§ **Exercise prompt**: For the material that follows, return exactly the lines from the one with "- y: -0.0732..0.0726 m" through the one with "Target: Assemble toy", both ends included.

BEGIN Dataset content

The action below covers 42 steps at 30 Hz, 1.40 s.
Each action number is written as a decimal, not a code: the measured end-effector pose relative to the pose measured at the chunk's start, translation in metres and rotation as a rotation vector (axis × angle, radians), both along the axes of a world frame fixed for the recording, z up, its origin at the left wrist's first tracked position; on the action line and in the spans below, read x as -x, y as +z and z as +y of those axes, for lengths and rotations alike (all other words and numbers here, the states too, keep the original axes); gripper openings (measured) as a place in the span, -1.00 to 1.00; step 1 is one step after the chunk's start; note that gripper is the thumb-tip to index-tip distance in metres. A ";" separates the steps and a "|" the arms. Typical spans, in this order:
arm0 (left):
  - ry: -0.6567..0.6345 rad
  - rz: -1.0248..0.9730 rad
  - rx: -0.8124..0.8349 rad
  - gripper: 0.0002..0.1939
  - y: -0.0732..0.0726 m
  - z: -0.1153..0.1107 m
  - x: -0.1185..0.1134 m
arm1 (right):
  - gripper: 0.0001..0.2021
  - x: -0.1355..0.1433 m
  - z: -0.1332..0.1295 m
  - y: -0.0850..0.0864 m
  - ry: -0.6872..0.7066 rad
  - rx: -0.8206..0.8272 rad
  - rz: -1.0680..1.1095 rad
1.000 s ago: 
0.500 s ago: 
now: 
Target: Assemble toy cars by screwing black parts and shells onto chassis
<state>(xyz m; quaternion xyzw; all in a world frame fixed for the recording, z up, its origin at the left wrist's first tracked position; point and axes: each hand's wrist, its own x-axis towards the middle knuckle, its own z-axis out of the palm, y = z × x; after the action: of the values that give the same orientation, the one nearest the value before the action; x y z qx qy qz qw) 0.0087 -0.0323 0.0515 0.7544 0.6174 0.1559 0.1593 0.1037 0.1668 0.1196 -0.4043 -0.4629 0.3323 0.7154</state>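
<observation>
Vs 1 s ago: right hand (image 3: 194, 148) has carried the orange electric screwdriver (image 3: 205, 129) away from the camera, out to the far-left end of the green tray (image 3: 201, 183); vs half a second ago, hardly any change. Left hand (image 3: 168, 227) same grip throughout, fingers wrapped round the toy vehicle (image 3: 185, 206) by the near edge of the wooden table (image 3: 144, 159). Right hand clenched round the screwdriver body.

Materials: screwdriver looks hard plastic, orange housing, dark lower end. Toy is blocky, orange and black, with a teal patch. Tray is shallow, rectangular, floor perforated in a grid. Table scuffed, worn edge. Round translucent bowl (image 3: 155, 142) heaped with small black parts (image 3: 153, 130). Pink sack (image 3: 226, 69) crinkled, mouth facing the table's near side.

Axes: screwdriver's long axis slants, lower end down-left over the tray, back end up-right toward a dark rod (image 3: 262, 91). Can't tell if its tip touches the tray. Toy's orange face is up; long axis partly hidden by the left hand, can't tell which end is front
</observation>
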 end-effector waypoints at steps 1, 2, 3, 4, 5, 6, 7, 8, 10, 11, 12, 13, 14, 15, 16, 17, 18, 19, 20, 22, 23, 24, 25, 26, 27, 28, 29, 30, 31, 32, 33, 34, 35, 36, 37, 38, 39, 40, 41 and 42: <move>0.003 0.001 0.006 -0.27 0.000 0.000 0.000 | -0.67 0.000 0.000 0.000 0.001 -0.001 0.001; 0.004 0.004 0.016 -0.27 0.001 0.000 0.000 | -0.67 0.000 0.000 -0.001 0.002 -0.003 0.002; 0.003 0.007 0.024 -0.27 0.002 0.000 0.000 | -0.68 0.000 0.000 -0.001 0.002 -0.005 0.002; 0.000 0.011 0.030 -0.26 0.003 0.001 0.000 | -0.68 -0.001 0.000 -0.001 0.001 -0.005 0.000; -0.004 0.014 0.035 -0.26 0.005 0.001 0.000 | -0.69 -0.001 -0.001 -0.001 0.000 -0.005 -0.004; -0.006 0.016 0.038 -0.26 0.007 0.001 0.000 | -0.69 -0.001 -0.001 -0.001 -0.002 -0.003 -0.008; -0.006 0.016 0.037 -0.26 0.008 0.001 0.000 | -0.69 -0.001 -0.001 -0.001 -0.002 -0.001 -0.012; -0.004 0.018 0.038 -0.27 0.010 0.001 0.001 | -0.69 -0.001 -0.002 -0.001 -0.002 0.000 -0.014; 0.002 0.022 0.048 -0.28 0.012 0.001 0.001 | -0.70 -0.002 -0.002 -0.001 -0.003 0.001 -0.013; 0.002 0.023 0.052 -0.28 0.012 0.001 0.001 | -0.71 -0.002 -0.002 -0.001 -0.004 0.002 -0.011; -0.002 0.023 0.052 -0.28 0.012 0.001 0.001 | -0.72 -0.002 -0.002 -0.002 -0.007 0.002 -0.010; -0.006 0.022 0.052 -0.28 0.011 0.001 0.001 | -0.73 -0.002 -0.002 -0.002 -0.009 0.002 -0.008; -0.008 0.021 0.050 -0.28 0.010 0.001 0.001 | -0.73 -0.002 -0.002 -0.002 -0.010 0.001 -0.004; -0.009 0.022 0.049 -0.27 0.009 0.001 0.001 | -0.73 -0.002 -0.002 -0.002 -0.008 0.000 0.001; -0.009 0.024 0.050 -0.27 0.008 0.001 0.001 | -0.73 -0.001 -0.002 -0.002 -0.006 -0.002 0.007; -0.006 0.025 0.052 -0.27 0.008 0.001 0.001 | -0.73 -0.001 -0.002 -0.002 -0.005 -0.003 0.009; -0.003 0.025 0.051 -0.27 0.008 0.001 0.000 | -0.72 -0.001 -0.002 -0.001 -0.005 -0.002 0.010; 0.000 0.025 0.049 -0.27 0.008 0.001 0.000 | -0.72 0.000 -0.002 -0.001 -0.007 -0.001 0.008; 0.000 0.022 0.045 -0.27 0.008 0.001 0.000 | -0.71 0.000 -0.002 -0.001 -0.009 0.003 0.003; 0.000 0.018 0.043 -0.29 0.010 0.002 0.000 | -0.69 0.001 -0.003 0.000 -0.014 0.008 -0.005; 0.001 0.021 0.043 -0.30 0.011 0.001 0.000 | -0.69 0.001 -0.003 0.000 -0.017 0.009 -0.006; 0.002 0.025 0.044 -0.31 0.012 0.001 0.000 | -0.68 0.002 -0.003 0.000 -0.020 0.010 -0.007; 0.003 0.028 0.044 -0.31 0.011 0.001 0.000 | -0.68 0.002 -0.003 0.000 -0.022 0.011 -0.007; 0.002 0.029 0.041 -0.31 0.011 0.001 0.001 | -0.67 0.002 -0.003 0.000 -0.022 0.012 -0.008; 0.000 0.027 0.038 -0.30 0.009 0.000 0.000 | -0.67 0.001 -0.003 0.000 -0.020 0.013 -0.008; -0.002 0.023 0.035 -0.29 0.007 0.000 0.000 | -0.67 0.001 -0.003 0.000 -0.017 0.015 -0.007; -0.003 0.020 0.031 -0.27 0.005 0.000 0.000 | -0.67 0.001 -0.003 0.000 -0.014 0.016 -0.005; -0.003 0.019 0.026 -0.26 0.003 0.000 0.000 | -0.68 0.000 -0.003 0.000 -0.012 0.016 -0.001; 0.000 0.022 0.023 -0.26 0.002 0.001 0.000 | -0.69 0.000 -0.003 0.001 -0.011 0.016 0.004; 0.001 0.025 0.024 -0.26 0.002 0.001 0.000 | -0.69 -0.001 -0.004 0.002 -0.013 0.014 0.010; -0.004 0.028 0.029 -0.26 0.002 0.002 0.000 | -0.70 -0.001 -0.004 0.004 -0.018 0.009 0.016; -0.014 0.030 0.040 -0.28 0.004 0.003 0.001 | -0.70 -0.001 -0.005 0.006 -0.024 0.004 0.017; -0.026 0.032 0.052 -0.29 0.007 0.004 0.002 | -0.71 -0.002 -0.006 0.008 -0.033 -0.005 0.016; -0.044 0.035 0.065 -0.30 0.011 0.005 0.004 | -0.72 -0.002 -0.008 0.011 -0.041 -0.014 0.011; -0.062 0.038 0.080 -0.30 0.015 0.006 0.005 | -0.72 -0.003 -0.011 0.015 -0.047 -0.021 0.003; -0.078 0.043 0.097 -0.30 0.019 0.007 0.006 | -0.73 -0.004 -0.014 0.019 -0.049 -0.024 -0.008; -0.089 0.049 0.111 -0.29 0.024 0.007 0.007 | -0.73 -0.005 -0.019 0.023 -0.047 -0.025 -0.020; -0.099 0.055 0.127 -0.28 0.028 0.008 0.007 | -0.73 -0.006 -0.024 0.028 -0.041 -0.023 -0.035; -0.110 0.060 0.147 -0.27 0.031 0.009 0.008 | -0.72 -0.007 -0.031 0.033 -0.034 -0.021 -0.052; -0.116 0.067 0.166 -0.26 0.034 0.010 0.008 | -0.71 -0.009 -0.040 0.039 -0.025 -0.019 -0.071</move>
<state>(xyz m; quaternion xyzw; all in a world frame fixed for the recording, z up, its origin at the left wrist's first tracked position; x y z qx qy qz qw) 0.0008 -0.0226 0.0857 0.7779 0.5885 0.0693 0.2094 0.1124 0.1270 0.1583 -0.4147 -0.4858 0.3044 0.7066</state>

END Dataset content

§ **Final answer**:
  - y: -0.0732..0.0726 m
  - z: -0.1153..0.1107 m
  - x: -0.1185..0.1134 m
arm1 (right):
  - gripper: 0.0001..0.2021
  - x: -0.1355..0.1433 m
  - z: -0.1332..0.1295 m
  - y: -0.0850..0.0864 m
  - ry: -0.6872..0.7066 rad
  - rx: -0.8206..0.8272 rad
  - rz: -1.0680..1.1095 rad
1.000 s ago: 
0.500 s ago: 
now: 
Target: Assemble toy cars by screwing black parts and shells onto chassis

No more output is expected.